● **Problem requirements**:
Copy the listing that follows, line for line, without a single difference.

-------- Source data --------

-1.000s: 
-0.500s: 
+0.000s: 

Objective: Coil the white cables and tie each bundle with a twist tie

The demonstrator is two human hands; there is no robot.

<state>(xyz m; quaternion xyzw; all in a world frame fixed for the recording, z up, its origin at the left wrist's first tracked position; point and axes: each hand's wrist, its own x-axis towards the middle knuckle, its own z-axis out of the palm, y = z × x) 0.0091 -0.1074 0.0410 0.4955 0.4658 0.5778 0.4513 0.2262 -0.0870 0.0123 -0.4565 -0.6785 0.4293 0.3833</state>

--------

● **Reply**:
-1.000s: 
-0.500s: 
+0.000s: 

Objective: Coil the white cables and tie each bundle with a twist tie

The demonstrator is two human hands; there is no robot.

<state>(xyz m; quaternion xyzw; all in a world frame fixed for the recording, z up, its origin at the left wrist's first tracked position; point and axes: each hand's wrist, its own x-axis towards the middle knuckle, its own z-axis out of the palm, y = z × x) 0.0091 -0.1074 0.0410 0.4955 0.4658 0.5778 0.4513 0.2262 -0.0870 0.0123 -0.4565 -0.6785 0.4293 0.3833</state>

Nothing else remains to be done in this exercise.